D'ailleurs, les mesures d'isolement ont connu un fort accroissement en 2020. Ces pratiques tendent à diminuer en 2021, mais leur ampleur « reste cependant plus élevée qu’avant la crise sanitaire ». Pour le recours à la contention mécanique, environ 10 000 personnes auraient été concernées en 2021, « soit plus d’une personne hospitalisée sans son consentement sur dix », lit-on.

« Le péril imminent », une mesure mobilisée hors cadre initial

Pour expliquer la tendance de fond, les autrices suggèrent que les soins en cas de péril imminent pourraient être mobilisés en dehors de leur objectif initial, cette mesure d'exception étant destinée à protéger des personnes isolées pour lesquelles aucune demande n'est émise par un tiers.

Cela peut être le cas par exemple « lorsque les proches préfèrent ne pas être impliqués dans une demande de soins sans consentement », une diminution des soins sans consentement sur demande d'un tiers étant observée en parallèle. Ou encore dans des contextes d'urgence « où les équipes soignantes connaissent moins les personnes prises en charge et n'ont pas toujours les ressources pour rechercher les tiers à contacter avant d'admettre la personne en hospitalisation », avancent les deux chercheuses.
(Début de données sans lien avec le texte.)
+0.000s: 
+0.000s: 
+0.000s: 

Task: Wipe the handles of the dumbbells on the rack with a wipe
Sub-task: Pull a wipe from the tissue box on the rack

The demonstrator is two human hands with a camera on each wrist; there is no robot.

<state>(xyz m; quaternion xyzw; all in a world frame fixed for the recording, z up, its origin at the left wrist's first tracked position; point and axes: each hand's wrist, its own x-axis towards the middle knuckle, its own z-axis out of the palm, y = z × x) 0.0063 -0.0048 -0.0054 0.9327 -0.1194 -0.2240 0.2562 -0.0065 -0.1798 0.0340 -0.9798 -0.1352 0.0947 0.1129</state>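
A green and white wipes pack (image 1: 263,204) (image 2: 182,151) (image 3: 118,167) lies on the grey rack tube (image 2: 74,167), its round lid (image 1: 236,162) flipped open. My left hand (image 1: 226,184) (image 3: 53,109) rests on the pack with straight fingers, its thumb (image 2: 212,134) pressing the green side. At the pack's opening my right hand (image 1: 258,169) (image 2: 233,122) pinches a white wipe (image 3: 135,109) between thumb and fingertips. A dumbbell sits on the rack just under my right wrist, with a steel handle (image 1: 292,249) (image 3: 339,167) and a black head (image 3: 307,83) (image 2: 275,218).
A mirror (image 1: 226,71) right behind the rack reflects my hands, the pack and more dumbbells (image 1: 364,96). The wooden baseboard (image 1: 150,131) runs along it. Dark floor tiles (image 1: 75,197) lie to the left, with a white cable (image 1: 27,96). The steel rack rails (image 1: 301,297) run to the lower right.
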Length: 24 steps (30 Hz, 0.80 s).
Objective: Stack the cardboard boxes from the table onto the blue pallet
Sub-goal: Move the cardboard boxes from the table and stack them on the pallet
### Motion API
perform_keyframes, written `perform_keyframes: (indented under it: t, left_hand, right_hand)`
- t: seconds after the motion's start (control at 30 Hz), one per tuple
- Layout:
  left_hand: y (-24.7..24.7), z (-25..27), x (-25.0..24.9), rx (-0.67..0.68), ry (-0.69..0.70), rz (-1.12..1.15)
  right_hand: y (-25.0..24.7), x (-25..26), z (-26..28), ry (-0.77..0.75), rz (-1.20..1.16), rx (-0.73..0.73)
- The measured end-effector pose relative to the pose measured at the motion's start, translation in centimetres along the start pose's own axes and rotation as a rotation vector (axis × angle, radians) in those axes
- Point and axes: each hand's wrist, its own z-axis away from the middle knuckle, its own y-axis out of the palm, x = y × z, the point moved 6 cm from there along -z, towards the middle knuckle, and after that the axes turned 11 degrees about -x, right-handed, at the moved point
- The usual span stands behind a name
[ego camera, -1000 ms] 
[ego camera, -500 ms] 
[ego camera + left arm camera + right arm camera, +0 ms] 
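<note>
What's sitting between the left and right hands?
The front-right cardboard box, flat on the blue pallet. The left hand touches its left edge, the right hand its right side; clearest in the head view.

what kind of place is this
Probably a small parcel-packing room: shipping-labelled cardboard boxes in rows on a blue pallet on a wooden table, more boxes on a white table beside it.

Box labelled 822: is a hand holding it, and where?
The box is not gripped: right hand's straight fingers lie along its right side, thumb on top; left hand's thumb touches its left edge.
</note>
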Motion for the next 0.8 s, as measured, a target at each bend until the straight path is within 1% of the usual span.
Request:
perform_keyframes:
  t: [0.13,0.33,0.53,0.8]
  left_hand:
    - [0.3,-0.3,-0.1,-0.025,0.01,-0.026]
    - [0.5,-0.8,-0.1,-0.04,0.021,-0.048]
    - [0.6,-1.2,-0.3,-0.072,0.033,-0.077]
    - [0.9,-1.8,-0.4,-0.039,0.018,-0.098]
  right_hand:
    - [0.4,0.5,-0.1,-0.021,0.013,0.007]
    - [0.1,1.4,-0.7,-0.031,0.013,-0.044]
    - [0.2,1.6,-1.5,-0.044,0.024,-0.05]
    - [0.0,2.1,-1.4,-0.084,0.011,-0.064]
Pour les autrices, il est important de voir que la tendance à la hausse des soins sans consentement, notamment aux mesures d'isolement, est durable. Certes, la mise à disposition de ces données à l'échelle nationale demeure récente et la prudence est de mise dans leur interprétation, faute de pouvoir s'assurer de leur exhaustivité. Mais ces premiers résultats doivent inciter « à soutenir une modification des pratiques », les mêmes autrices ayant émis toute une liste de conseils et de recommandations en 2021 afin de réduire la privation de liberté en psychiatrie.